In any case, Malfoy was wobblier on his feet than Neville, so he felt it was his duty to help him down to his quarters.

Although he had just enough sense to realise that he was not of much help as they stumbled about a bit.

“You went so red,” Malfoy suddenly exclaimed. “It was glorious. I never got you that red. Did you always get that red when she scolded you in school? I can’t remember.”

Neville felt his face grow hotter. Of course Malfoy could be hopelessly unsteady on his feet and yet somehow retain the ability to form perfect sentences while drunk.

“Jealous?” he muttered in reply, shivering as they descended into the dungeons and the air grew cold enough to break the warmth he felt from the alcohol in his system.

“Yes!” Malfoy hissed. “I used to love making you go red.

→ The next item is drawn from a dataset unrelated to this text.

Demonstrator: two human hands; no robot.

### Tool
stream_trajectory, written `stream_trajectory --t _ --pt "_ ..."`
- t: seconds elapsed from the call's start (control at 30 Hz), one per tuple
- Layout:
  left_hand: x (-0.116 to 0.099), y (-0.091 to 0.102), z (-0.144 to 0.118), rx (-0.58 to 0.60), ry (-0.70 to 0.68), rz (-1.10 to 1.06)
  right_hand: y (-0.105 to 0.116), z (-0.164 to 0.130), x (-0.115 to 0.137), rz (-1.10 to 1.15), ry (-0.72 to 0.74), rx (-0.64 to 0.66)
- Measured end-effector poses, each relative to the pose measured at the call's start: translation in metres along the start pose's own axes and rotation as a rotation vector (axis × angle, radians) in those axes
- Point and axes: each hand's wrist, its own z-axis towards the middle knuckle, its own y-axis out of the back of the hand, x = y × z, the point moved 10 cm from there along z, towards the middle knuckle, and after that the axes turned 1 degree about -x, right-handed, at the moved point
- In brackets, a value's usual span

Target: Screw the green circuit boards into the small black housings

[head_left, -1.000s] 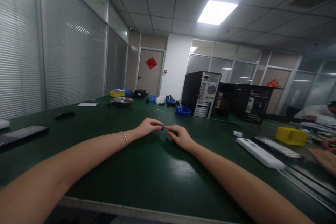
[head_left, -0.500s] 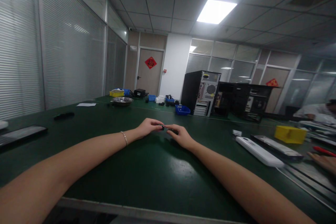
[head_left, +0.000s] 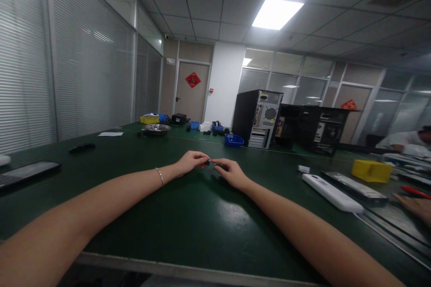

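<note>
A: Where are the hands?

B: Both reach far out over the green table (head_left: 188, 215), meeting near its middle. The left hand (head_left: 190, 163) and right hand (head_left: 230, 173) are fingertip to fingertip, with a small dark part (head_left: 209, 162) between them.

A: How are the fingers set?

B: Pressed together on each hand, pinching the part from either side. It is too small to tell what it is. It sits just above the table, and I cannot tell whether it touches.

A: Anything on the arms?

B: A thin bracelet (head_left: 159, 176) on the left wrist.

A: What lies around?

B: To the right, a long white unit (head_left: 332, 193) beside a dark flat one (head_left: 355, 187), and a yellow bin (head_left: 371, 171) behind them. Further back a computer tower (head_left: 257, 119) stands upright with a blue bin (head_left: 234, 140) just beside it. To the left, a dark flat slab (head_left: 28, 171) near the edge, and a metal bowl (head_left: 156, 129) well back. Another person's hand (head_left: 415, 206) shows at the far right edge.
</note>
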Motion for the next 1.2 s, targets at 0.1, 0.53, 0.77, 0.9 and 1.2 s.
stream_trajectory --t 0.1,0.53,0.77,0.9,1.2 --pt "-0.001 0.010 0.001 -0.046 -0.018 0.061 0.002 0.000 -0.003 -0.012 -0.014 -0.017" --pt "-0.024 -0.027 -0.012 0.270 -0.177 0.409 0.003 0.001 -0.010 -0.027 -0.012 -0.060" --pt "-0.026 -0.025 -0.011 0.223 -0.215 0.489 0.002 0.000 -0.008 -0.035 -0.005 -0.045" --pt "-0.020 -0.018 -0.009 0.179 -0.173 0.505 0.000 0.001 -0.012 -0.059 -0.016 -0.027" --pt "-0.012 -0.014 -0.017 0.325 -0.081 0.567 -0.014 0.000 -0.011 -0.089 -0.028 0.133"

And it was so easy. I shouldn't have liked it, really. I liked a challenge back then and you were so easy. But damn, I liked seeing you go all pink and fumbly. It was adorable. And it made everyone else laugh.”

“You’re an arsehole,” Neville said, fixing him with a glare, only to realise their heads were too close while Malfoy was leaning on him like that and promptly looking away again.

“I certainly was.”

“You still are, idiot,” Neville said with a snort, stopping for a moment to look around. He still wasn’t very good at navigating the dungeons.

“Hey, idiot is my word for you!” Malfoy huffed, prodding him in the chest. “Find your own!”

“Where’s your room then, arsehole?” Neville replied, before chuckling a little, since Malfoy hadn’t denied the claim.

Malfoy squinted about and then gestured off down a dark corridor. “That way.”

As Neville started them off in that direction he couldn’t stop wondering why proud, stick-up-his-bum, awkward Malfoy was letting him help like this without a single word in protest. But selfishly, he didn’t want to lose the chance to be a little closer to him even if he knew, in that drunk way where he knew but didn’t care, that he was going to be mortified by all this in the morning.

So was Malfoy, presumably, as he slumped against Neville even more, pressing his face to his shoulder with a sigh.

“So glad you like red wine,” he murmured, lower than all his other drunken proclamations. “Wasn’t sure you ever would.”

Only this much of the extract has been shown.